What is being asked:
For this exercise, copy exactly the lines below from the one with "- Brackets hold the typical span" through the one with "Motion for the" and leave out the pictures.

==== Source data

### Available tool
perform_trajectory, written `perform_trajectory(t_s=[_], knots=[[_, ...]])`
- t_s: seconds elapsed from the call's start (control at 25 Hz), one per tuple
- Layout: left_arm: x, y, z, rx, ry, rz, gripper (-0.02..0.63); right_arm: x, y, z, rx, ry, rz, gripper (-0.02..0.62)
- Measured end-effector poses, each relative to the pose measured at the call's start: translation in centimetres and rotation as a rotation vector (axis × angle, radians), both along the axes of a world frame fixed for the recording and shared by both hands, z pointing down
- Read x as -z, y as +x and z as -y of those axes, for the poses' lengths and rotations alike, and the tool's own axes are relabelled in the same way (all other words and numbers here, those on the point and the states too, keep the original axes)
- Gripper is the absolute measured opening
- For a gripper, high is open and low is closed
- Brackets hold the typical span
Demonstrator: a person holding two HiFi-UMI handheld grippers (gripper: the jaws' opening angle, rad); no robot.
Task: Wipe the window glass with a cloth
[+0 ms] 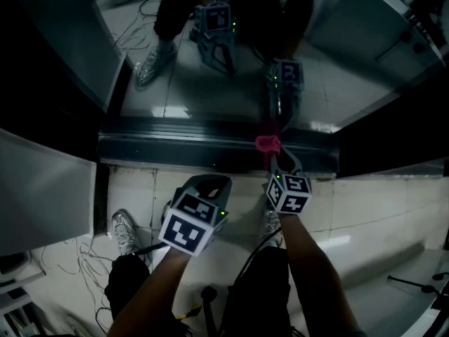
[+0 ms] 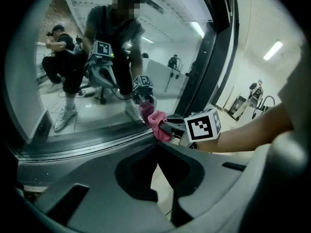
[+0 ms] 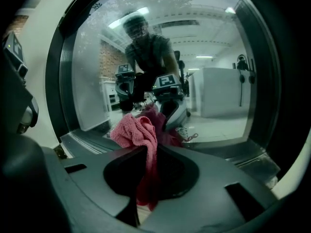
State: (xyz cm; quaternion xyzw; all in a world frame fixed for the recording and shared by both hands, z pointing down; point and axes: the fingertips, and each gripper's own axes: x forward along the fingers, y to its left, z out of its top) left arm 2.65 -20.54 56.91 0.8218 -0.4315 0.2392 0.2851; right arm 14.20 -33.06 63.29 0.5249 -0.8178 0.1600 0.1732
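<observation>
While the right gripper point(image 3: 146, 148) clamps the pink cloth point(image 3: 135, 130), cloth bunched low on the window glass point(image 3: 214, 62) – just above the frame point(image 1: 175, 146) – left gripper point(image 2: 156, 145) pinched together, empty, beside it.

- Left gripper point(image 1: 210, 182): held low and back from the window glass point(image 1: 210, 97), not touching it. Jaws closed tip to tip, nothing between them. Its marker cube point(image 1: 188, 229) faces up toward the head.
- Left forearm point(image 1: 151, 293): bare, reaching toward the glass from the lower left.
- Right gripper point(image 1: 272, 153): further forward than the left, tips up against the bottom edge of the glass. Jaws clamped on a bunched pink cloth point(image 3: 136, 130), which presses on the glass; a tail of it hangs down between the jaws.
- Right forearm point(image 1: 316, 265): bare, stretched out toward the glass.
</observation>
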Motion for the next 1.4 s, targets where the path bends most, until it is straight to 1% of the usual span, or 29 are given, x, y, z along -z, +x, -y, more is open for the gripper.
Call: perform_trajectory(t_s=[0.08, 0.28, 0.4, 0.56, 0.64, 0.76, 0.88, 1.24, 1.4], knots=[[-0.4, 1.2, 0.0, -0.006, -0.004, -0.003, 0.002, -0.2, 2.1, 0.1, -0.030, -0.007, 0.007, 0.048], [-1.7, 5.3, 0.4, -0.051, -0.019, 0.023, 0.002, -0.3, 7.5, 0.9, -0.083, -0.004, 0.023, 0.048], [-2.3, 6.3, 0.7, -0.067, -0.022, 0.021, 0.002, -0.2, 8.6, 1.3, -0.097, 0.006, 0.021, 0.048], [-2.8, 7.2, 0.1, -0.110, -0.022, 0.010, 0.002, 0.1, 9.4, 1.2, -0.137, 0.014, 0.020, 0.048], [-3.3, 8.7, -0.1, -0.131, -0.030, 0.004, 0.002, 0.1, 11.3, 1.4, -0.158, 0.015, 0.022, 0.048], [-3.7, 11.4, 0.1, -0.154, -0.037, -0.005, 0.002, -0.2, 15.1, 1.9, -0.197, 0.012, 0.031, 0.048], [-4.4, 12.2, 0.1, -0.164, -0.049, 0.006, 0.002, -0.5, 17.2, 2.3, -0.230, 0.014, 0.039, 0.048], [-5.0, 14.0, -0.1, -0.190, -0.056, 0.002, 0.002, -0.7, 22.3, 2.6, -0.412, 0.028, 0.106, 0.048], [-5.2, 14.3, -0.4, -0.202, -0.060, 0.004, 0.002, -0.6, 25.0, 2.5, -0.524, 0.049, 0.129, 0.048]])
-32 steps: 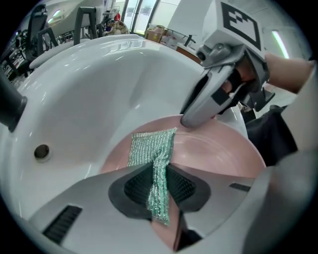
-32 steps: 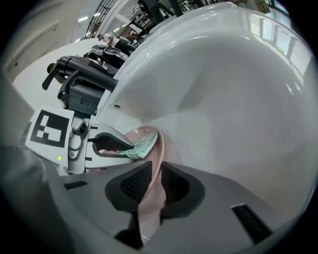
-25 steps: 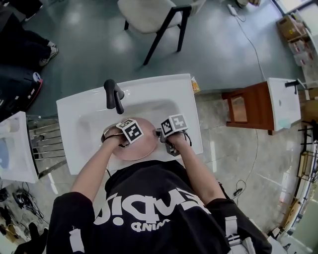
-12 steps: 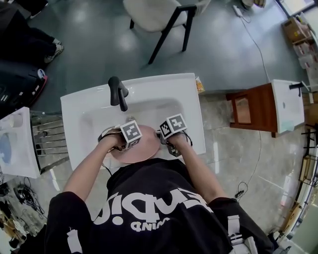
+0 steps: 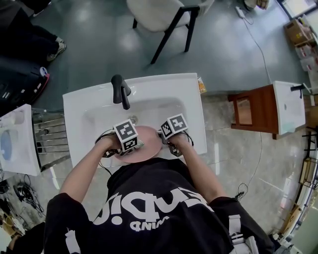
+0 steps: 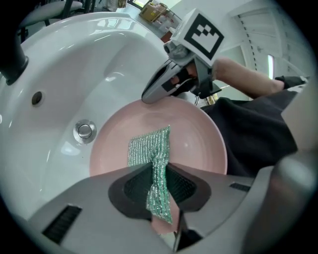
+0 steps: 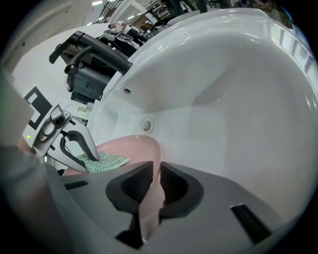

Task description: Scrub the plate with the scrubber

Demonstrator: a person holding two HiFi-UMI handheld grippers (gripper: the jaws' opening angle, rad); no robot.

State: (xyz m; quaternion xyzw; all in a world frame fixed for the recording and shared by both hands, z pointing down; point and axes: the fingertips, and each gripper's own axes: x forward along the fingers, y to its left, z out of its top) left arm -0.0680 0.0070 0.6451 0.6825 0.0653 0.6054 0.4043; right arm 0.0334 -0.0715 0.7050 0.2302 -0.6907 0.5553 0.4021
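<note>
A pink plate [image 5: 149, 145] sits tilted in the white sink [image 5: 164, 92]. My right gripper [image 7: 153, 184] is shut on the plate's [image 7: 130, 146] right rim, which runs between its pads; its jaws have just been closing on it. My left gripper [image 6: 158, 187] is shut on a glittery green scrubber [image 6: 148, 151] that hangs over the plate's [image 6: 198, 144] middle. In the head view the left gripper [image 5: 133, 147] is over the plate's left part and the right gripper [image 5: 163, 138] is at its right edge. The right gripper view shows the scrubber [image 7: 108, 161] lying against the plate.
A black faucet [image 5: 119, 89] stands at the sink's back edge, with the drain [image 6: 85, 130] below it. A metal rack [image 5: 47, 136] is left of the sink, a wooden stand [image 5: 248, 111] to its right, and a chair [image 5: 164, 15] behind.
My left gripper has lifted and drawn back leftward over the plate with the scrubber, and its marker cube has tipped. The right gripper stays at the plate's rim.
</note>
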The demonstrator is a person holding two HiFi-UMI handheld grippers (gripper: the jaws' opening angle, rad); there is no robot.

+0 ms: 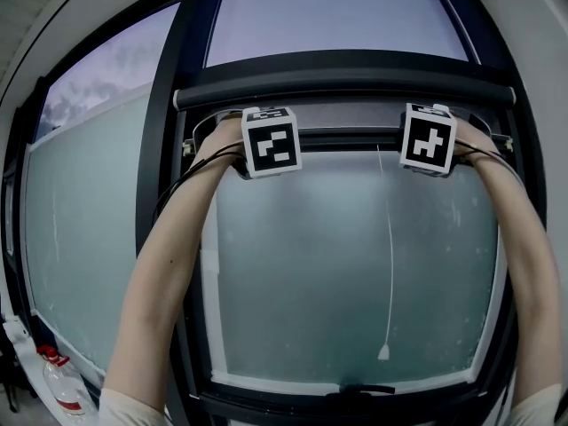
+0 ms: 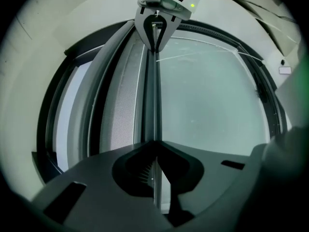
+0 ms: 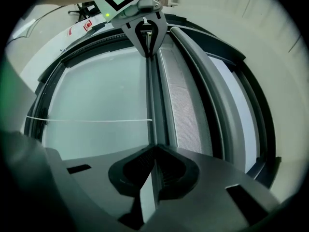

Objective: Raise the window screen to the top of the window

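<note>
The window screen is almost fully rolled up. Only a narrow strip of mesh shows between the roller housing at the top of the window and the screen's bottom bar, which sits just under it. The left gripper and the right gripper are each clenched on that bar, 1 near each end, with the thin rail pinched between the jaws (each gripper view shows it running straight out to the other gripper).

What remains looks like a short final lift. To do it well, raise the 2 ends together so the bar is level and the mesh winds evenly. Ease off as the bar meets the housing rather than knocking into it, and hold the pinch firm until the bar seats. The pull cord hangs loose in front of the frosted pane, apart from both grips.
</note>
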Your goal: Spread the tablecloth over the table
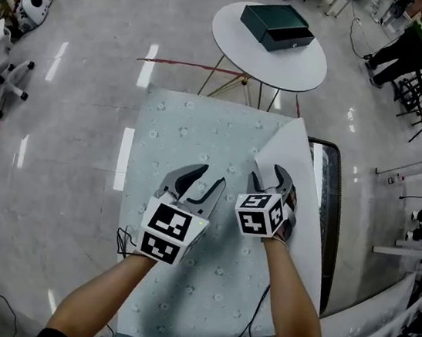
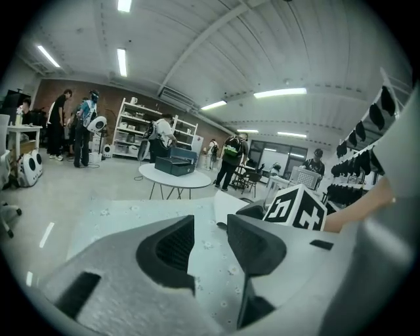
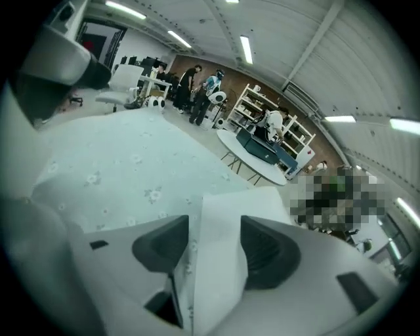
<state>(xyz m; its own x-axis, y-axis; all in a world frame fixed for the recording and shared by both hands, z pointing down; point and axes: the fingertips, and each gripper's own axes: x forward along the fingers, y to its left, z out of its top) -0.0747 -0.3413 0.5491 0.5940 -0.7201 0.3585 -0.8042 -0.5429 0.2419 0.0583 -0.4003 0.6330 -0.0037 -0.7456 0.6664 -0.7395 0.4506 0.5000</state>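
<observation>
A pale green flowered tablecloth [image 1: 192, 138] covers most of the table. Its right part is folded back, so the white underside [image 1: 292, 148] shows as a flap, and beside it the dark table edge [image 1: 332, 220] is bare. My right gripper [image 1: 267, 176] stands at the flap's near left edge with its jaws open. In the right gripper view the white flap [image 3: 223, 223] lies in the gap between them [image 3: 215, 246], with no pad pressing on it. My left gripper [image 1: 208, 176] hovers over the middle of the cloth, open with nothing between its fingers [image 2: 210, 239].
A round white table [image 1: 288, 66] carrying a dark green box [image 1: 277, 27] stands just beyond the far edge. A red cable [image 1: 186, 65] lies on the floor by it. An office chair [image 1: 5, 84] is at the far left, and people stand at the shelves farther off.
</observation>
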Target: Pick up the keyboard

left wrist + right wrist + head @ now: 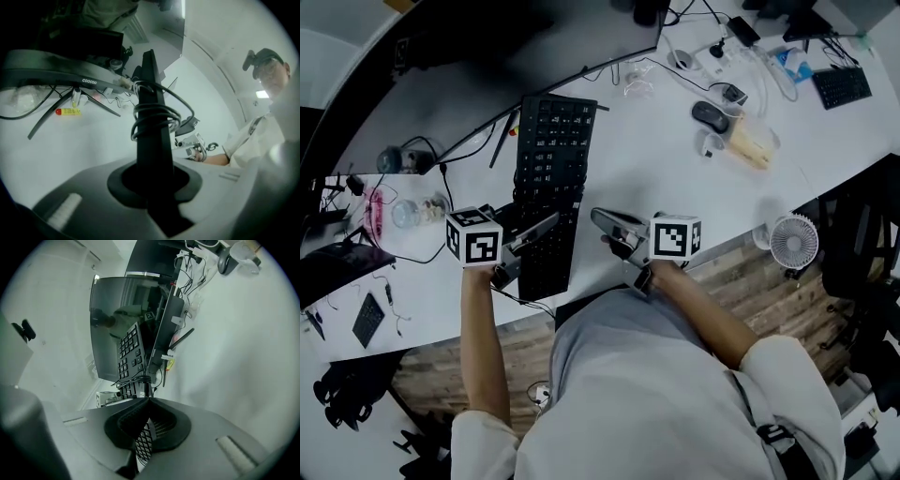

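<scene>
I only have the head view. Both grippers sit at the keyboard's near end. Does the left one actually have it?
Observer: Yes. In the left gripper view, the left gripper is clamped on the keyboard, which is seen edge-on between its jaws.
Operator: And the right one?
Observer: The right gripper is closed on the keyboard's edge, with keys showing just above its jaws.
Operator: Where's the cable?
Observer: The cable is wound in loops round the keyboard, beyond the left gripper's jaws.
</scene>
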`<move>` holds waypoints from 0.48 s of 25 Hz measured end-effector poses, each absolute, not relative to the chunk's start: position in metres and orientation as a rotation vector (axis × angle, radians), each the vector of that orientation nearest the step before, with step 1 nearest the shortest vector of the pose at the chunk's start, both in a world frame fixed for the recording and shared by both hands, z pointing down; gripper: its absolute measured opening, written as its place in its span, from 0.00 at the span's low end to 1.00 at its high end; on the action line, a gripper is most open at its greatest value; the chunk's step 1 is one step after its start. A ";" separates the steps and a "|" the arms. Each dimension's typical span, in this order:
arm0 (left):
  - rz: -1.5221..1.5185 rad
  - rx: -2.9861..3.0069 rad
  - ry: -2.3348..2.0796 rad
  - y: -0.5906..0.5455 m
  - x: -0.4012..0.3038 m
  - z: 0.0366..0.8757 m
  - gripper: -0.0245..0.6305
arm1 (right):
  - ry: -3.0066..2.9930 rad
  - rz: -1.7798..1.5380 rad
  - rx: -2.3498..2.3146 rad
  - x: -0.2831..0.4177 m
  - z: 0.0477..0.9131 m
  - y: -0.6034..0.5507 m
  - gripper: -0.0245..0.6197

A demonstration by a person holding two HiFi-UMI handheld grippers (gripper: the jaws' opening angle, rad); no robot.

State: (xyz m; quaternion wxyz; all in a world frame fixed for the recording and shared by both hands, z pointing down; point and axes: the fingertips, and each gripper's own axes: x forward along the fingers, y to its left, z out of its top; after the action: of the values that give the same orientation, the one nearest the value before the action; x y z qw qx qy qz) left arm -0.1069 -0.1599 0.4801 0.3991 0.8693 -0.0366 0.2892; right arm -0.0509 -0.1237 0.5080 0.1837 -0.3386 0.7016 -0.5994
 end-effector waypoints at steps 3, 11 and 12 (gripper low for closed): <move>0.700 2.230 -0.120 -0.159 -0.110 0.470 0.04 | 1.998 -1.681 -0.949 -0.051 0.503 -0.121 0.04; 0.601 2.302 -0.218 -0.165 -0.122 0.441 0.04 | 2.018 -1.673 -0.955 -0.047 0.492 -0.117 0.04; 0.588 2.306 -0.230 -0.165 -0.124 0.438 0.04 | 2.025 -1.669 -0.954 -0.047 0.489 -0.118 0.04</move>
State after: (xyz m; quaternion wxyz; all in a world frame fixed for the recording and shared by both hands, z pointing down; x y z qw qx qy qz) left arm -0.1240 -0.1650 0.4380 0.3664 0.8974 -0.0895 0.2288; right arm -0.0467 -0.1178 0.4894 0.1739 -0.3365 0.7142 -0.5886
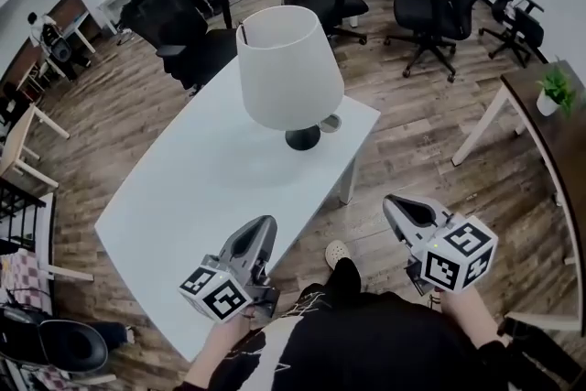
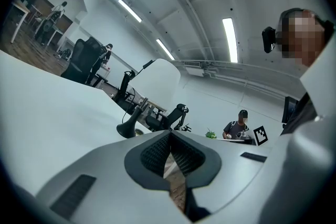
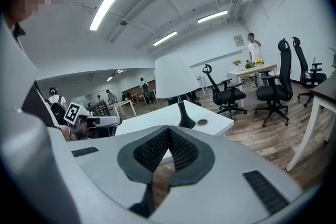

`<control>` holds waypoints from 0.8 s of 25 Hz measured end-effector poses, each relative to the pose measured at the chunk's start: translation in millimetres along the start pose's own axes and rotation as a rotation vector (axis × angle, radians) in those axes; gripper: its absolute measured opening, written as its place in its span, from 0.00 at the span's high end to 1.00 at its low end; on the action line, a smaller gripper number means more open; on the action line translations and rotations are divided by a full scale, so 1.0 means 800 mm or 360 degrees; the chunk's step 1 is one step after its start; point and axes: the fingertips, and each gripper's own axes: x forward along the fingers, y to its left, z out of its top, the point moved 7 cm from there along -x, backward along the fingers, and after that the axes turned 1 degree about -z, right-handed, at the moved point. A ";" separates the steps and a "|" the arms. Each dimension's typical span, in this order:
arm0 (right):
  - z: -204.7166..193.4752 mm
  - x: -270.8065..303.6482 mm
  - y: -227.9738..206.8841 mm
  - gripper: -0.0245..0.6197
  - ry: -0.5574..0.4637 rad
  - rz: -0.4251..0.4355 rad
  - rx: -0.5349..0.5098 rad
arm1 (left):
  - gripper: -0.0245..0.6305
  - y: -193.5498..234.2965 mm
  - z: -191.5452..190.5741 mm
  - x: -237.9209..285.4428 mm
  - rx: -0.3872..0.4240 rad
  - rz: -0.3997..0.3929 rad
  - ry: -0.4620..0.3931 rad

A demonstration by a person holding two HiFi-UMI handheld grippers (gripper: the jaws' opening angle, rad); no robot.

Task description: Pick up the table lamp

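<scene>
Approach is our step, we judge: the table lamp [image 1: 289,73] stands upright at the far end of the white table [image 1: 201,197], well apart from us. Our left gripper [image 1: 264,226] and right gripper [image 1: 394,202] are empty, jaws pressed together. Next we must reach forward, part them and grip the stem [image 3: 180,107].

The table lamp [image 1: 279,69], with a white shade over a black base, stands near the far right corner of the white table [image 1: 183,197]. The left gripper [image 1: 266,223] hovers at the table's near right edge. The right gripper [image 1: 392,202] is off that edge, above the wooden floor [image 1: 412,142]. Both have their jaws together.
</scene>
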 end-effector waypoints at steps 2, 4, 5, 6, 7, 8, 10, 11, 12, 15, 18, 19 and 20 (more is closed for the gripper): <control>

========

Result:
- Brackets hold the typical span
Demonstrator: a person holding two HiFi-UMI handheld grippers (gripper: the jaws' opening angle, rad); no robot.
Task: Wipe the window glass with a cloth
[+0 ms] 
[+0 ms] 
[+0 ms] 
State: (xyz cm; quaternion xyzw; all in a world frame fixed for the recording and shared by both hands, z pointing down; point and axes: the fingertips, and each gripper's own axes: x forward along the fingers, y to its left, z out of its top) left arm 2.65 -20.54 56.91 0.8218 -0.4315 0.2392 0.2851; right arm 14.20 -33.06 63.29 0.5249 -0.8178 0.1600 0.1732
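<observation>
While the right gripper point(image 3: 146, 148) clamps the pink cloth point(image 3: 135, 130), cloth bunched low on the window glass point(image 3: 214, 62) – just above the frame point(image 1: 175, 146) – left gripper point(image 2: 156, 145) pinched together, empty, beside it.

- Left gripper point(image 1: 210, 182): held low and back from the window glass point(image 1: 210, 97), not touching it. Jaws closed tip to tip, nothing between them. Its marker cube point(image 1: 188, 229) faces up toward the head.
- Left forearm point(image 1: 151, 293): bare, reaching toward the glass from the lower left.
- Right gripper point(image 1: 272, 153): further forward than the left, tips up against the bottom edge of the glass. Jaws clamped on a bunched pink cloth point(image 3: 136, 130), which presses on the glass; a tail of it hangs down between the jaws.
- Right forearm point(image 1: 316, 265): bare, stretched out toward the glass.
</observation>
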Motion for the next 1.4 s, targets where the path bends most, until it is straight to 1% of the usual span, or 29 are given, x, y, z along -z, +x, -y, more is open for the gripper.

The exercise concludes with that.